Теперь он понимал, что мать с настрадавшейся душой, усыпленная вином, сдалась небытию, но ее материнская любовь — неизбывна, вечна. Любовь матери — это солнечный свет, это звезды в ночном небе, это запах оттаявших после зимы веток вербы. Любовь матери — это переливы птиц, шум ручья на каменных перекатах, голос ветра, заблудившегося в ветвях векового дуба… Нет ничего выше и преданнее, чем любовь матери и любовь сына к матери. Любовь к женщине держится на плотском влечении, эта любовь подчас низка, корыстна, эту любовь можно заслужить, можно воспитать в себе, можно даже купить, — любовь к матери благородна и свята, в ней нет ничего, кроме сердца. Даже любовь к Богу ниже этой любви! — думал Константин, не боясь святотатства.
«Я живучая», — услышал он в самом себе расхожие слова матери… Она защищалась ими.

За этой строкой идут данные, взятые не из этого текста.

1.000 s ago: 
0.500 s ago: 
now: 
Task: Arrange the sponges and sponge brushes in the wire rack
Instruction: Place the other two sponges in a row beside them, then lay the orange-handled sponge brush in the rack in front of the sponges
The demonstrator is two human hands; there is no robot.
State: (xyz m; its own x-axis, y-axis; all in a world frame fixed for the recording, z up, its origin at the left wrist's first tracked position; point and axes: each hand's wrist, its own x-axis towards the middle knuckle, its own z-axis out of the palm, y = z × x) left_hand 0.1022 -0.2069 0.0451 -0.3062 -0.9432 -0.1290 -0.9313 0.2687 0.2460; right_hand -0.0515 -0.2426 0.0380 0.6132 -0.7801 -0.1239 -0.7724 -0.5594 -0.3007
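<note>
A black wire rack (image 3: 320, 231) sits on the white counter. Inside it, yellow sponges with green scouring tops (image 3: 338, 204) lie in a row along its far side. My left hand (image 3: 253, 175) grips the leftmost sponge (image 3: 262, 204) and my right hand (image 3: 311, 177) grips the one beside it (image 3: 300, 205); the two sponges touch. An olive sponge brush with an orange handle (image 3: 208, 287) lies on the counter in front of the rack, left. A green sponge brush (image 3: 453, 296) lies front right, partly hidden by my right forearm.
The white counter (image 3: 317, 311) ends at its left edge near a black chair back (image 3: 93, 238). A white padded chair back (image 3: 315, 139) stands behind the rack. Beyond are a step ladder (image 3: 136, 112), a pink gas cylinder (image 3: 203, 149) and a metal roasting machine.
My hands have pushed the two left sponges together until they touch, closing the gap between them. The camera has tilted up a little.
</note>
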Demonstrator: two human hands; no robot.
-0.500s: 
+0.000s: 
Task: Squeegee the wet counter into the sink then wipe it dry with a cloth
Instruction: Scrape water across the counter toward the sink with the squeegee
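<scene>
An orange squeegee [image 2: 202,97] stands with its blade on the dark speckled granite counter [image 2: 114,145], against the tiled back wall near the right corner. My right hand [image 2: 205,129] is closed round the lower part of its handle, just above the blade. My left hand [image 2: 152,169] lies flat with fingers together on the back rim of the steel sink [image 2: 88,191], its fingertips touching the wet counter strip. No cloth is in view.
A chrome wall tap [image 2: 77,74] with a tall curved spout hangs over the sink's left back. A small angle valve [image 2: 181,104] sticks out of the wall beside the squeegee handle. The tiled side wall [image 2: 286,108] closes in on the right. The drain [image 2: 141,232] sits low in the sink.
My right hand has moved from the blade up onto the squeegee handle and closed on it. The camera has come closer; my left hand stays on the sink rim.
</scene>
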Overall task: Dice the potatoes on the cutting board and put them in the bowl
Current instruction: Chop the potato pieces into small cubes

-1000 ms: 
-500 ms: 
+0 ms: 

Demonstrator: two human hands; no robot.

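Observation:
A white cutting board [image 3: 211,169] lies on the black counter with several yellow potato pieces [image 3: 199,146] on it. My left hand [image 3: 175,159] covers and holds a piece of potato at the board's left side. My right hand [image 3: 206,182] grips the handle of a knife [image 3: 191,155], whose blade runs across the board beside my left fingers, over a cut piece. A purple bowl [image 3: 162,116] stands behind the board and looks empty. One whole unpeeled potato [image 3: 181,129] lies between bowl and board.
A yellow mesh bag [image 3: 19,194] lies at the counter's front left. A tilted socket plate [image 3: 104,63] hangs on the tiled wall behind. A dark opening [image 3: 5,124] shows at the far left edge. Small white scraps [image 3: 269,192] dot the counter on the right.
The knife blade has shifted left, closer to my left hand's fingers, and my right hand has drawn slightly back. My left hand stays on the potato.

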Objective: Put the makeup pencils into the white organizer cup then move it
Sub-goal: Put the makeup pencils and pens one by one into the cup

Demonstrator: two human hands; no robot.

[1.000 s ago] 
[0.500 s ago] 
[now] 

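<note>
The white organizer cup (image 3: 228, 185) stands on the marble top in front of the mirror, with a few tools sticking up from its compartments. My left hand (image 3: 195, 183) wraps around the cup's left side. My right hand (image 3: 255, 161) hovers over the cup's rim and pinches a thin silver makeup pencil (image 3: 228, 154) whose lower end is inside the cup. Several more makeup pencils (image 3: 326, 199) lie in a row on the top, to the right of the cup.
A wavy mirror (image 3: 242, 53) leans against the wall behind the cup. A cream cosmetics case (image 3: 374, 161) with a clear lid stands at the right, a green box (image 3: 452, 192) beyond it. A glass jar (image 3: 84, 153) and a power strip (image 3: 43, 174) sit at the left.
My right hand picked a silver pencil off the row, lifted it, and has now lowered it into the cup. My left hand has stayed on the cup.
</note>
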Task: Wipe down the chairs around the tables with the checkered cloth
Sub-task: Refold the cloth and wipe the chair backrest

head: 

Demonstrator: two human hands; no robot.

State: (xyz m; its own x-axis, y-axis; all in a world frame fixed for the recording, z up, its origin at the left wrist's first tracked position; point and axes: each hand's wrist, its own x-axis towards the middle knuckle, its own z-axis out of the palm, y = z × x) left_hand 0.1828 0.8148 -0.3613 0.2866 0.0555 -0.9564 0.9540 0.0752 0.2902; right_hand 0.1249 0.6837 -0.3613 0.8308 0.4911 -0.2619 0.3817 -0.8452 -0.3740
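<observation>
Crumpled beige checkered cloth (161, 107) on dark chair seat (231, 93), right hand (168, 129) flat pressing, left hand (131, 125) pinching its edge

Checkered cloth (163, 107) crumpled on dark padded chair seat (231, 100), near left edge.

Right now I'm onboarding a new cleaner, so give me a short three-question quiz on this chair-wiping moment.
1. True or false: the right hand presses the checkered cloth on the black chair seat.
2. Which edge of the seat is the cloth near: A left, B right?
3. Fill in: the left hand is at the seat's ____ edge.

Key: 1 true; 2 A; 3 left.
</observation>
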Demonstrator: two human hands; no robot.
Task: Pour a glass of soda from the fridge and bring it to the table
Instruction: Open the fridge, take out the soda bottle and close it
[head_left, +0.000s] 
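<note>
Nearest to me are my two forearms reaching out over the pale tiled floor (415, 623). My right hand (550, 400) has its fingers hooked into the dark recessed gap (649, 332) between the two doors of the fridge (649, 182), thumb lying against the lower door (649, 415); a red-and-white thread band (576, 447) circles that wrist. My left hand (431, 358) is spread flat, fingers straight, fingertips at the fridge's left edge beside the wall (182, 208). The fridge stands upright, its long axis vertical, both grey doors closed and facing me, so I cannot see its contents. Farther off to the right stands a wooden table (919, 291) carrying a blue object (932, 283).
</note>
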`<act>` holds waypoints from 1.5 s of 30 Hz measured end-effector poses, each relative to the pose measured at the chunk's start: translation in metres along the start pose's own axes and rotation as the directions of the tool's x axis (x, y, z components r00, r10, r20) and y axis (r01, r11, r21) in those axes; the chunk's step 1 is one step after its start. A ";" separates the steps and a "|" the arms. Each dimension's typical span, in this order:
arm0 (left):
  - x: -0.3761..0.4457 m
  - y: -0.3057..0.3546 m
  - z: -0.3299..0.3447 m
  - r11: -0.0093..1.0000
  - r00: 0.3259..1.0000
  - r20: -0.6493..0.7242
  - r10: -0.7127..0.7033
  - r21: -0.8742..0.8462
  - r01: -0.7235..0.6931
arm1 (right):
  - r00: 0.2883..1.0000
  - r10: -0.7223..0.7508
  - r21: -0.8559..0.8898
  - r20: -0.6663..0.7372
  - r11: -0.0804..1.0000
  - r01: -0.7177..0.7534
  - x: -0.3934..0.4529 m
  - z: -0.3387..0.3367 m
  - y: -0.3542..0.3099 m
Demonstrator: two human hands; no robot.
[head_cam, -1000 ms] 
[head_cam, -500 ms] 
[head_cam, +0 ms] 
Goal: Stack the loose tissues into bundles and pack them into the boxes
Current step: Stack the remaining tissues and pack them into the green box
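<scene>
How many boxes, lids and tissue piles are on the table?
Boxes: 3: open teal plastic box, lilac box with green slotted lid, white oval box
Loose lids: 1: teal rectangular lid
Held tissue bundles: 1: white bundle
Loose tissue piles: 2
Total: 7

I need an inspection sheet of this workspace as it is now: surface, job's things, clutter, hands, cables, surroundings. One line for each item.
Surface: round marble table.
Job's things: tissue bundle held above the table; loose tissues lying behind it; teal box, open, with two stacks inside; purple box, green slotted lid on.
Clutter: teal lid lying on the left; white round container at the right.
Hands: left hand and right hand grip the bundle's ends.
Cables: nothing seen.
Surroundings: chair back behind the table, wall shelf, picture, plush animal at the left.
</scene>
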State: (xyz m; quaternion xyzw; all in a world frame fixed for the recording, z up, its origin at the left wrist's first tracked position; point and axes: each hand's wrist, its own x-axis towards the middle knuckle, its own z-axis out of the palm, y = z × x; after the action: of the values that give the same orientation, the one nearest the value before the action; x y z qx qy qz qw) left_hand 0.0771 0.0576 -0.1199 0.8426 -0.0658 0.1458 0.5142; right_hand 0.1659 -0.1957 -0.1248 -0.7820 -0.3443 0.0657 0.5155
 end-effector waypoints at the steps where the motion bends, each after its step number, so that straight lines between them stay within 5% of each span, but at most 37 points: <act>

Ей и верно, приходилось выживать — повсюду на пути капканы. Девушка с дворянскими корнями — и безжалостный комсомол; оккупация — и гнет фашистов; война — и смертельная опасность; после всего этого — истязающая жестокая любовь мужа. «Я живучая»…
«Вы навсегда, мама, останетесь живой», — шептал Константин. Любовь матери — есть свет, есть чувство, есть незримая, но безусловная материя. Матери не уходят прежде своих детей!
За стеной на койке, укрывшись фуфайкой, в изношенных носках лежал сумасшедший старик отец.
VIВ конце восьмидесятых фактически пал военный блок стран Варшавского Договора. С начала девяностых из Чехословакии, Польши, Венгрии, Болгарии повально выпроваживали советские войска — сотни тысяч военнослужащих. Более полумиллиона советских солдат освобождали военные городки ГДР.
Артиллерийский полк Павла Ворончихина вывели из Восточной Германии, расквартировали в Калужской области. «В чистом поле», — язвительно говорили офицеры. Полк разместили на территории старого кирпичного завода близ рабочего поселка «Коммунар». Офицерские семьи расселились в старом заводском общежитии, на квартирах в поселке и ближних деревнях, солдатам отвели под казармы заводские бараки; артвооружение, бронетехнику бросили под открытым небом, без боксов и ремонтной базы. Для штаба полка отдали служебное помещение бывшей пожарной части.